The impact on alpha emission rates of varying distances between a CR-39 detector and alpha-emitting bone samples
رشا صبيح أحمد
Authors :
Background Changing the distance between a sample and an exposed solid-state nuclear track detector affects the number of alpha tracks recorded by the detector. This concept had been used to distinguish high-energy alpha particles by computing the alpha emission rate at two distances (0 and 2 cm) from animal bone ash. Materials and methods Two Cr-39 detectors were placed in a container with bone ash inside to measure the alpha emission rate when the detectors were in contact with the ash and hung at a distance of 2 cm from the ash. Results The alpha emission rate was found to be 62.7 × 10−4 Bq cm−2 when the detector was in contact with the sample (a small exposure area) and 324.4 × 10−4 Bq cm−2 when the sample was placed 2 cm away (a larger exposure area).

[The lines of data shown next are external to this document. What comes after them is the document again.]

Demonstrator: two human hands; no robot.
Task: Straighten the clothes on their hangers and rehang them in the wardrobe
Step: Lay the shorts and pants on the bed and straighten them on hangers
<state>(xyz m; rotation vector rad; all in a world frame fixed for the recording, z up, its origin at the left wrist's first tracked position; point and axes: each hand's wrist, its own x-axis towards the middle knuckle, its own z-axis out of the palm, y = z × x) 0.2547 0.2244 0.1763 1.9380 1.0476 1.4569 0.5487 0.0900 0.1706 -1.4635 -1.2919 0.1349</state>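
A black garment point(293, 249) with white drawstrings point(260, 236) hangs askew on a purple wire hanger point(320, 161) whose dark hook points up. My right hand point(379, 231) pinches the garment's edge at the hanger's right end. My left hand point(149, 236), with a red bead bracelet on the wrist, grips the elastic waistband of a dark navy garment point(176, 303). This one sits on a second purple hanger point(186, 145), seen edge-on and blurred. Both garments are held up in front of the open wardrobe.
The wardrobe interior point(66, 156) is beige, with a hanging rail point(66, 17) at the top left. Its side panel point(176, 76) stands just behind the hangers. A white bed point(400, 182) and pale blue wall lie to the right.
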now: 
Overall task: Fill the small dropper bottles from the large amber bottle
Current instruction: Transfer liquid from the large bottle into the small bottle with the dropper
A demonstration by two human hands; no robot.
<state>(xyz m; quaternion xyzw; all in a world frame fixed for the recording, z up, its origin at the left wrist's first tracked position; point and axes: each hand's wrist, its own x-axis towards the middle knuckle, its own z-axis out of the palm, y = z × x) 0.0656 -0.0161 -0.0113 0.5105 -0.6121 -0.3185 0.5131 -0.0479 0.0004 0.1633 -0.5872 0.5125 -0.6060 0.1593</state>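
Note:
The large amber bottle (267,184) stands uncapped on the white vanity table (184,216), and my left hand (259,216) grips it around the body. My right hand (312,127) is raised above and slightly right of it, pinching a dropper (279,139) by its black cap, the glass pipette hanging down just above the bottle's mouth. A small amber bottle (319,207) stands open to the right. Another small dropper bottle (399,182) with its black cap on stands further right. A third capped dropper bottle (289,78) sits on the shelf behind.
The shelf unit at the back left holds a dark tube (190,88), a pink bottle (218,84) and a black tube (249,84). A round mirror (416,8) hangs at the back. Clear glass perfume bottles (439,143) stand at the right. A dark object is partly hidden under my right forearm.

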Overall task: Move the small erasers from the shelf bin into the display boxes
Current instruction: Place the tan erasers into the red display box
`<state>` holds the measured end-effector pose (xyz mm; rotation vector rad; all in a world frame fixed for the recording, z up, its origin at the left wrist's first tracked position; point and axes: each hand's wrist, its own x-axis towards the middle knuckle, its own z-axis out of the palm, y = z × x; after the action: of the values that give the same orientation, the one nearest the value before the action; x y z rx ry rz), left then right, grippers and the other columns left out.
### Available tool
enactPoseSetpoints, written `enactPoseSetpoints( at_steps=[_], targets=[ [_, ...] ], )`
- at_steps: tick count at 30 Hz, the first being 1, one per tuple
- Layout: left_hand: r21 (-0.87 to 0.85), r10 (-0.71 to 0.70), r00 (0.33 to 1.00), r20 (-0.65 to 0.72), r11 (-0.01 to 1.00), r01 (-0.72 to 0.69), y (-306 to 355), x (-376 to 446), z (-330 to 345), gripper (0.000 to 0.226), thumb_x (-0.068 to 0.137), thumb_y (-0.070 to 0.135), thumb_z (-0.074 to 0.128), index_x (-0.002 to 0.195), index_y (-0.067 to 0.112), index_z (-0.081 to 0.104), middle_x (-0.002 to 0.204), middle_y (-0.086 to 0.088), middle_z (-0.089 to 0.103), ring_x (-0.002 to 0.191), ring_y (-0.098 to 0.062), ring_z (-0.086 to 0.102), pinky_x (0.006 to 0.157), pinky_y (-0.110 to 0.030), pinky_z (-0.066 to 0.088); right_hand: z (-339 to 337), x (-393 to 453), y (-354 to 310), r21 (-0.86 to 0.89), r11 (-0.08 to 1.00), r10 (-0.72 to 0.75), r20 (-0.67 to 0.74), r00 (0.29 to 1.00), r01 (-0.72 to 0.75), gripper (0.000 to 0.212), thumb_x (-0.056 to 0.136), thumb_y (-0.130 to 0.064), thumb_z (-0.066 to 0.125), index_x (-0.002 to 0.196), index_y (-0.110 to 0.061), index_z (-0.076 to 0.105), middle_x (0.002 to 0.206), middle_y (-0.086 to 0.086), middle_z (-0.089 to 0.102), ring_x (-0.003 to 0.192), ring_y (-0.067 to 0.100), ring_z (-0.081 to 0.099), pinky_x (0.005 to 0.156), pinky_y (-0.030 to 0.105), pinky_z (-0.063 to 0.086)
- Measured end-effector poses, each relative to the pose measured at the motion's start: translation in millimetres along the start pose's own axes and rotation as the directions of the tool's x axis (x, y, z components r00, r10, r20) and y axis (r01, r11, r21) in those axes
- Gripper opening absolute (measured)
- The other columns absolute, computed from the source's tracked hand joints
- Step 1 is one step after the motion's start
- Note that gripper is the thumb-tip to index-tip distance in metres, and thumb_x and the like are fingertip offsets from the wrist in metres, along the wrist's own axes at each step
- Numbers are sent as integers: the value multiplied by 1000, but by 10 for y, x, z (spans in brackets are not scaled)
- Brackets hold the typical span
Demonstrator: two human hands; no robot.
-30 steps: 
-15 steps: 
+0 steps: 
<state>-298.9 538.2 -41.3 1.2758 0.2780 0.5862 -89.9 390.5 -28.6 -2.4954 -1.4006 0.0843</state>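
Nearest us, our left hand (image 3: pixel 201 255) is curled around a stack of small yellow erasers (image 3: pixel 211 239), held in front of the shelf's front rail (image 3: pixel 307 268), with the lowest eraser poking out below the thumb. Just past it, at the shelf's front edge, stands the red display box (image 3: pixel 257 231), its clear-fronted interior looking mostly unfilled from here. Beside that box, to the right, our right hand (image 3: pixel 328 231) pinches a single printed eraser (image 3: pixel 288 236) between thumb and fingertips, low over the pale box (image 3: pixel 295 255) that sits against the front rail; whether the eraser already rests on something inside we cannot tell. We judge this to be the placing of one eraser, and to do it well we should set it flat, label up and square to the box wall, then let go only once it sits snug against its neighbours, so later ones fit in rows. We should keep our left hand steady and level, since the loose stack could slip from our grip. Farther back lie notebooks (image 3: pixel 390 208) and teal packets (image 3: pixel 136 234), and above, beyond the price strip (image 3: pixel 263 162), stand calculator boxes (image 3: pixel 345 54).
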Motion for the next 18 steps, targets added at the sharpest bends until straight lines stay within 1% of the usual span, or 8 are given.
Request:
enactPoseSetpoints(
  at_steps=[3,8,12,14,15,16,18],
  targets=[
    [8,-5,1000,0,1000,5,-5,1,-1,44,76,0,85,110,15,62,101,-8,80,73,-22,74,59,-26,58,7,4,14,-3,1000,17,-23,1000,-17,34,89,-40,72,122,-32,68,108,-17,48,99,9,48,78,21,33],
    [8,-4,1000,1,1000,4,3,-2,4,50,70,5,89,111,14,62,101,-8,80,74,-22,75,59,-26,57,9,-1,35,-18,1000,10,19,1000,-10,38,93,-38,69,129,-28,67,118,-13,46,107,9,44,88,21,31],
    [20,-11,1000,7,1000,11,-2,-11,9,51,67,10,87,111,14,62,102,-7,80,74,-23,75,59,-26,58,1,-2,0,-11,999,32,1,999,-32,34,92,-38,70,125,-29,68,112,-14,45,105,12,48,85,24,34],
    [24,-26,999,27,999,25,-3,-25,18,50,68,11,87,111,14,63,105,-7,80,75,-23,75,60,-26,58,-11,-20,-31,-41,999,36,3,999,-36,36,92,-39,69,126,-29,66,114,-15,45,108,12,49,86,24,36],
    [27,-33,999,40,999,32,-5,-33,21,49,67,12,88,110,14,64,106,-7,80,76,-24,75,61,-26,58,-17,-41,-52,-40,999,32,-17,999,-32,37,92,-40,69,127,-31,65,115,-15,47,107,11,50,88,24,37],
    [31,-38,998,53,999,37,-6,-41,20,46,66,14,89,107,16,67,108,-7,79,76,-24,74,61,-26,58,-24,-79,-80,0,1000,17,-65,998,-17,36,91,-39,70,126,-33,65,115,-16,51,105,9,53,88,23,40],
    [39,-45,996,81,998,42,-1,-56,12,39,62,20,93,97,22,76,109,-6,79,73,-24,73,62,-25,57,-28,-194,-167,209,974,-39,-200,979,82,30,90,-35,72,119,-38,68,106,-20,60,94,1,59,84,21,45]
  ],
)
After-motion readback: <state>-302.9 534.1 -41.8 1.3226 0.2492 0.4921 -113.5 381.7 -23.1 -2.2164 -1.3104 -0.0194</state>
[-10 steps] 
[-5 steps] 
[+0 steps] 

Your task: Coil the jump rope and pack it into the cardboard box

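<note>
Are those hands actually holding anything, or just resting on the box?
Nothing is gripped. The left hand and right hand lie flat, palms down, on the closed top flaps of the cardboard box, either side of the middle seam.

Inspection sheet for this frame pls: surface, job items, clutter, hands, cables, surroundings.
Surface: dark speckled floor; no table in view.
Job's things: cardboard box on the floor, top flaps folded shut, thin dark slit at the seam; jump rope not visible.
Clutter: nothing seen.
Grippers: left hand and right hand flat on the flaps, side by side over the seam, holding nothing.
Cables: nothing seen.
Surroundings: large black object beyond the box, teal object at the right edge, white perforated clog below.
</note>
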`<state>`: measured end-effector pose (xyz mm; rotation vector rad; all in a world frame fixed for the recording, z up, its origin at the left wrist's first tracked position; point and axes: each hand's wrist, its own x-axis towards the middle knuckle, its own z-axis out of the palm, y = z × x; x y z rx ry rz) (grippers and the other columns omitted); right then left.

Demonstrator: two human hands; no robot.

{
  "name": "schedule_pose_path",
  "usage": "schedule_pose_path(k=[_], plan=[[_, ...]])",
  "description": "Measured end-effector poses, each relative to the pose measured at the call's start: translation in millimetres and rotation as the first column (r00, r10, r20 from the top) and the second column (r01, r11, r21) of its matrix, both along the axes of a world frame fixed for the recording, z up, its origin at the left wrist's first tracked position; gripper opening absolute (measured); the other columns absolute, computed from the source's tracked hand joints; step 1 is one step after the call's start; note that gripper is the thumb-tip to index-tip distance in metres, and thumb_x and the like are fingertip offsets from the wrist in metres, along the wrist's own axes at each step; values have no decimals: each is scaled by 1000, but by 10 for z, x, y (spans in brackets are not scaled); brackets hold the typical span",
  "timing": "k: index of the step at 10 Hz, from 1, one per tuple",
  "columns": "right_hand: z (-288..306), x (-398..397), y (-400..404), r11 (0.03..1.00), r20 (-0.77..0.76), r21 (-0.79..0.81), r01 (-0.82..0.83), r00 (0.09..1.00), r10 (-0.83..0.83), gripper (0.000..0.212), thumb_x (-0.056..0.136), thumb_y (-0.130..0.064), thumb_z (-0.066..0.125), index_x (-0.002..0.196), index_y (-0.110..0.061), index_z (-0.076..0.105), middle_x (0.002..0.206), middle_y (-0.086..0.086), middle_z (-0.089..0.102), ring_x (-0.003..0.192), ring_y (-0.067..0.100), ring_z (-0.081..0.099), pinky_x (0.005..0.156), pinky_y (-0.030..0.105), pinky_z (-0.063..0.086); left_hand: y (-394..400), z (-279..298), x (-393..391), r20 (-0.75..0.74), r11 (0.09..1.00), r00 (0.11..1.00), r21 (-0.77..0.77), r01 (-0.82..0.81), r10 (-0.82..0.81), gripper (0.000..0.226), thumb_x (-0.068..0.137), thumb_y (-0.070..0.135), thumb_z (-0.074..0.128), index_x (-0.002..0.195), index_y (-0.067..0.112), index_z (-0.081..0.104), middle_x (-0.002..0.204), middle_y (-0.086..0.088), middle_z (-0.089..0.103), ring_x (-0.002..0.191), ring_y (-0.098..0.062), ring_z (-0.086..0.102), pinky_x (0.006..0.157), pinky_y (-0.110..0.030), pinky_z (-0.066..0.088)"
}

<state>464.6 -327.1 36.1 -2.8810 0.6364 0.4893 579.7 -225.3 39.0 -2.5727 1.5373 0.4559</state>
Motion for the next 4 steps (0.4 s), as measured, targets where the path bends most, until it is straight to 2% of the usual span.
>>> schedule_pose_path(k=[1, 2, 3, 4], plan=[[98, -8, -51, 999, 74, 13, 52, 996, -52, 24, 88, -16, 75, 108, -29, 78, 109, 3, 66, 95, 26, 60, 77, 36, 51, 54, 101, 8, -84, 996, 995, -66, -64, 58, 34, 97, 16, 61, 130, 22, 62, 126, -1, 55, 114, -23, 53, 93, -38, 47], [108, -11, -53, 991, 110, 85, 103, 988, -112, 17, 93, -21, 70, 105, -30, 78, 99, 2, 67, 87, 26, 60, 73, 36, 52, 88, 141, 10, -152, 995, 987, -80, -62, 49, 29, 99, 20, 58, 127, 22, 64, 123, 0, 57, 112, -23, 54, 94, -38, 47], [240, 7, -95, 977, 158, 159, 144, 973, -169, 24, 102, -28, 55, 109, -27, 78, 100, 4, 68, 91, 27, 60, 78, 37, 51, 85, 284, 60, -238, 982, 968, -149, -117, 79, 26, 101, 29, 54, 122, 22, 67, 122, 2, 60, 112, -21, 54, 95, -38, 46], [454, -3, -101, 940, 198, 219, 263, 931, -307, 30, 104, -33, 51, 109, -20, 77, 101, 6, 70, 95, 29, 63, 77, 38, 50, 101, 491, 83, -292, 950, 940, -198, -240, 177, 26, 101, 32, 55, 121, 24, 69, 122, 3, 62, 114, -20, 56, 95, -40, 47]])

A mathematical equalization of the exposure areas was conducted (the area of the detector exposed to the alpha emitter sample at a distance of 2 cm was equalized to the area exposed when in contact with the sample). After equalization, a reduction in the average value of the alpha emission rate from 324.4 × 10−4 to 17.4 × 10−4 Bq cm−2 was observed. Conclusion The increase in distance between the sample and the detector allowed only high-energy alpha particles with a range greater than the traveled distance to reach the detector. Thus, this system can distinguish the type and number of nuclides in the sample by changing the distance between the detector and the sample according to each nucleus range. Additionally, the results show that the alpha emission rates in these bone samples are higher than the local values.